Promoting academicwriting in English for the World Wide Web: Part I [Archives:2005/862/Education]

July 25 2005

Prof R K Jayaraman
Department of English
Faculty of Education
Sana'a University, Sana'a
[email protected]

In my article “Artificial Intelligence: An Introduction” in Yemen Times dated 30 May 2005, I had said that 'knowledge' and 'reasoning' are two very important components of 'human intelligence', and that in the field of Artificial Intelligence (AI), we seek primarily to electronically simulate these two aspects of human intelligence (HI). 'Knowledge Representation' and 'Inference Engine' are concepts often used in the literature of AI to refer to these concerns. In the article that follows, which is Part I of a paper in two parts, I discuss the prospects and problems of using 'Knowledge Representation' and 'Inference Engine' in promoting 'Academic Writing in English for the World Wide Web (www). Part II of the paper will appear in the next issue of Yemen Times. ]

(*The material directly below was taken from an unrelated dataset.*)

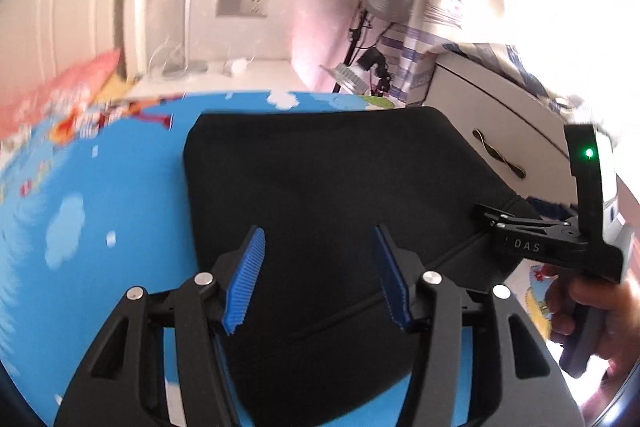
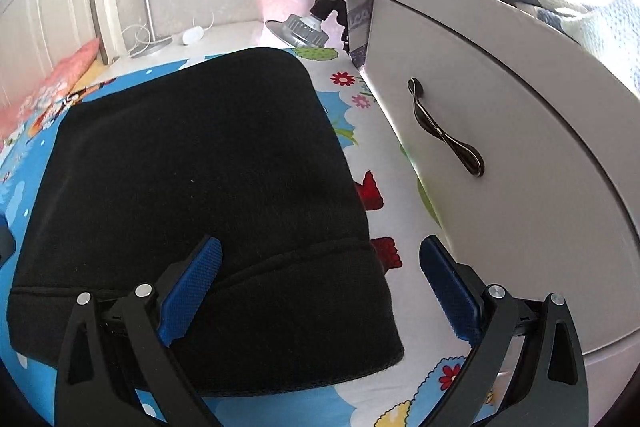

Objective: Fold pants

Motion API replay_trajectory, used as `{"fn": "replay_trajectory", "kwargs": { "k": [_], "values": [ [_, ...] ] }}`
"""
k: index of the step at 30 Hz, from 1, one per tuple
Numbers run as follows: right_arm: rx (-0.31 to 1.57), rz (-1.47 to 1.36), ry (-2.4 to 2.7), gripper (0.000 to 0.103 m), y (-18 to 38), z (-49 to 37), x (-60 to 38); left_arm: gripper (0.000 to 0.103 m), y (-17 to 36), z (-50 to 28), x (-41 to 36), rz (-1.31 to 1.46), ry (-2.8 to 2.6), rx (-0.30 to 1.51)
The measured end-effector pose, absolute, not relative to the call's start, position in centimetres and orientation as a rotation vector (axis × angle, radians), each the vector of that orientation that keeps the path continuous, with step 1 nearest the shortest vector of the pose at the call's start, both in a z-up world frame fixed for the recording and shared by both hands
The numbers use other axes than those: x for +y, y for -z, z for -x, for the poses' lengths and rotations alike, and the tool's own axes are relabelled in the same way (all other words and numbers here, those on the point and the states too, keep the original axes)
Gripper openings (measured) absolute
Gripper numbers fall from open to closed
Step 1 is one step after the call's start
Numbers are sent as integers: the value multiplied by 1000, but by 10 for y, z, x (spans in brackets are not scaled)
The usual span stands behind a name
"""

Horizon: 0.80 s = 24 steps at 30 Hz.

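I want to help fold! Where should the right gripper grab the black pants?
Probably the thick near hem at the pants' right corner. It lies doubled and raised off the sheet, and the open right gripper already straddles it, so come straight down from above.

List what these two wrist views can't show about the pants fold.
- Black fleece pants: near edge hidden under the right tool frame, right wrist view; layer count unreadable, fabric too dark.
- Same pants, left wrist view: near part covered by the left tool.
- Pink printed pillow: blurred, left wrist view.
- White cabinet drawer: cut off by the lens edge.
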State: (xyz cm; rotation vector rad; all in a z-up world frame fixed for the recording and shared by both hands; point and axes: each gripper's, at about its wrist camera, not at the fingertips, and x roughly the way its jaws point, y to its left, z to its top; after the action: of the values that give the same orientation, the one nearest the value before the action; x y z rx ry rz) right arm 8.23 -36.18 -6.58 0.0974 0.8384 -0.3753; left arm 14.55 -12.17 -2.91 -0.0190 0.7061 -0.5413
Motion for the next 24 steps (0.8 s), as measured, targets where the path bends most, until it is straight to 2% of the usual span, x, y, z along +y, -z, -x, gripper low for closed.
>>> {"fn": "replay_trajectory", "kwargs": {
  "k": [5,15,16,18,19,22,24],
  "values": [
    [818,-82,362,96,64,-82,-361,52,59,-144,-115,-3,537,791],
    [634,0,283,96,15,-61,-340,53,65,-137,-115,-27,524,766],
    [645,32,282,91,18,-63,-336,53,64,-136,-116,-40,519,764],
    [702,89,304,84,34,-72,-334,49,51,-134,-120,-76,500,738],
    [749,84,309,79,45,-76,-337,42,42,-136,-122,-83,509,722],
    [789,-84,266,79,65,-74,-356,41,2,-151,-144,-118,573,676],
    [795,-153,251,79,68,-72,-363,41,-15,-172,-173,-135,648,715]
  ]
}}
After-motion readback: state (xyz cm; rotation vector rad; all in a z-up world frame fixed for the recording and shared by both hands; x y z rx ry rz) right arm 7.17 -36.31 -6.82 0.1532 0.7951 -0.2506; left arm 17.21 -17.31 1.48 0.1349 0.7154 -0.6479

This paper is not about EAP per se; it is about 'knowledge representation', considered in relation to the concerns of academic writings in English for the Web. It is argued that the excellence of academic writings in English for the Web is to be evaluated in terms of the facilities available for 'intelligently' searching them, which is what knowledge representation should guarantee. Excellence, in this context, also subsumes 'quality' and, therefore, the paper addresses the issue: 'How does one ensure the reliability of the Web as a respectable source of academic information?', in an equal measure.

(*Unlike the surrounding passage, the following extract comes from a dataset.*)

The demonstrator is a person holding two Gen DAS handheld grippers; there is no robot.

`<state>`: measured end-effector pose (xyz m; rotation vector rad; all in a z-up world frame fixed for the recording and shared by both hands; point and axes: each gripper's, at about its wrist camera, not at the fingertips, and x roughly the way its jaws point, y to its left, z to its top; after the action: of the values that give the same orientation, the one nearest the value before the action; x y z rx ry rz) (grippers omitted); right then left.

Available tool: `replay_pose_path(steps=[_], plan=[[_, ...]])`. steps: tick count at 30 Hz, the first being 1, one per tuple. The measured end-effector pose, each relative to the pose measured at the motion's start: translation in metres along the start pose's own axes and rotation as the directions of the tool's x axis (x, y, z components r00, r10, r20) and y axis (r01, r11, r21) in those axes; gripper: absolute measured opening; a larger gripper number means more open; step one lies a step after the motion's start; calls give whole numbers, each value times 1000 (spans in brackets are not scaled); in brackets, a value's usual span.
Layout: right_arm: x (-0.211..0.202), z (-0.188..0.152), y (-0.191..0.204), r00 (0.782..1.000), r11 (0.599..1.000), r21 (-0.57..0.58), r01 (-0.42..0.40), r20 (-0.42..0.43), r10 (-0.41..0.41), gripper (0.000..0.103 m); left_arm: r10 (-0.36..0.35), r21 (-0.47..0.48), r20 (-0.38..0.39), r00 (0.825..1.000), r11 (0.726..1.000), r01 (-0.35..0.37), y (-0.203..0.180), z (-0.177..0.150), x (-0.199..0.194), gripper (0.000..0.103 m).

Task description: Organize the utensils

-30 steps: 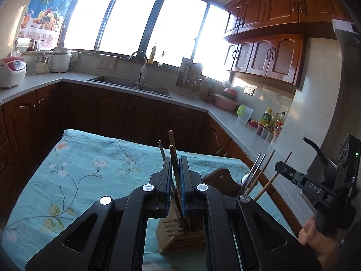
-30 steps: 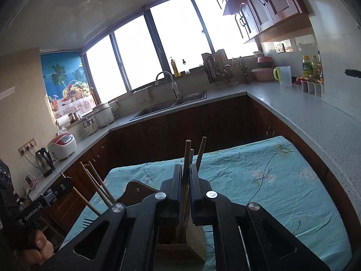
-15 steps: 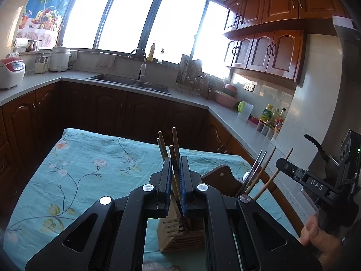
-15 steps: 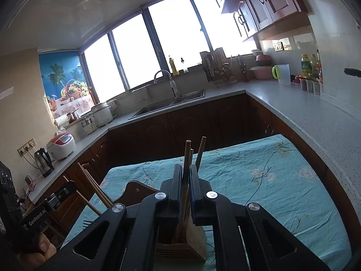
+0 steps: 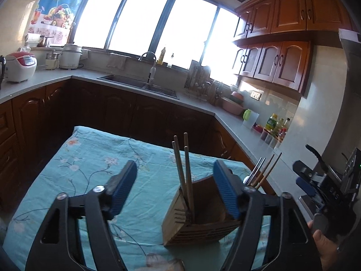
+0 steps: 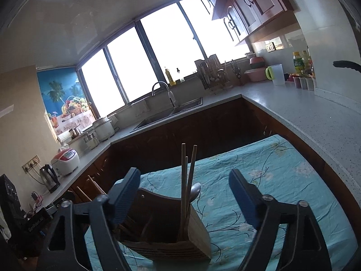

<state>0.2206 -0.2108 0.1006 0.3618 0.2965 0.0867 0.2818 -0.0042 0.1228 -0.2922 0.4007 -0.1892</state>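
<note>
A wooden utensil holder [image 5: 198,216] stands on the table with the teal flowered cloth [image 5: 90,169]. Three wooden chopsticks [image 5: 183,169] stand upright in its near compartment. More chopsticks and metal handles [image 5: 262,172] stick up behind my right finger in this view. My left gripper [image 5: 174,189] is open and empty, its jaws either side of the chopsticks. In the right wrist view the holder [image 6: 171,225] holds the chopsticks [image 6: 187,180] and a metal spoon [image 6: 195,190]. My right gripper [image 6: 183,196] is open and empty above the holder.
Kitchen counters wrap round the table, with a sink [image 5: 140,84], a dish rack [image 5: 200,83], a rice cooker [image 5: 20,66] and bottles [image 5: 274,126]. A kettle [image 6: 48,177] stands on the left counter. The other hand-held gripper [image 5: 327,189] shows at the right.
Both grippers have opened and let go of the chopsticks, which now stand in the holder. Both views have drawn back slightly.
</note>
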Motion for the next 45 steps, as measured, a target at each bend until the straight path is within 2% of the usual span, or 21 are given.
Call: replay_pose_path(steps=[1, 4, 13, 19, 22, 25, 29, 32, 36, 38, 41, 45], plan=[[-4, -2, -1, 1000, 1000, 2, -3, 12, 3, 99, 2, -5, 2, 1000, 1000, -2, 2, -3, -4, 77], [-14, -12, -3, 1000, 1000, 3, -7, 8, 7, 99, 4, -33, -5, 1000, 999, -5, 10, -14, -15, 86], [-54, -61, -11, 999, 999, 33, -25, -45, 27, 99, 20, -41, -40, 999, 999, -21, 26, -65, -63, 87], [-93, -97, -3, 997, 999, -13, -32, -75, 31, 99, 42, -59, -80, 996, 997, -47, 41, -97, -97, 87], [-113, -113, -1, 996, 999, -28, -30, -82, 27, 99, 62, -71, -93, 994, 995, -69, 46, -109, -111, 87], [-131, -125, 2, 997, 999, -37, -27, -76, 24, 99, 49, -87, -104, 993, 995, -58, 49, -118, -125, 87], [-149, -127, 10, 998, 998, -55, -33, -64, 29, 99, 54, -37, -70, 996, 998, -57, 40, -118, -146, 88], [-168, -118, 20, 999, 997, -70, -43, -14, 42, 100, 51, -13, -31, 998, 999, -51, 33, -115, -166, 95], [-197, -117, 34, 995, 994, -102, -43, 84, 52, 103, 54, 14, 26, 998, 998, -55, 29, -120, -188, 98], [-208, -124, 39, 990, 990, -136, -32, 129, 50, 103, 79, 38, 71, 994, 996, -82, 27, -126, -197, 101], [-222, -143, 45, 976, 981, -194, 28, 217, 15, 103, 146, 76, 151, 978, 984, -159, 25, -143, -207, 103], [-232, -170, 48, 953, 959, -270, 86, 302, -1, 103, 186, 139, 169, 968, 968, -210, 21, -165, -205, 103]])
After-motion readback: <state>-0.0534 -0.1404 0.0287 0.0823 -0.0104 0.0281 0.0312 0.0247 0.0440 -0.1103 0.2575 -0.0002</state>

Having set out its aim in the way it has, the paper steers clear of the definition of EAP, and its relation to ESP, in terms of its historical development, nature, and stated goals, if any, as not relevant to its immediate purpose, though these may be important in their own right. These are issues about which experts have taken different positions at different points in time, and one has reason to fear that the last word hasn't yet been said. What is of enduring interest in an otherwise messy state of flux, however, is the undeniable importance of 'content' to EAP deliberations of any persuasion. As 'knowledge representation' is basically a matter of organization of content, content in EAP is of central importance to the thesis of the present paper, which it will return to presently.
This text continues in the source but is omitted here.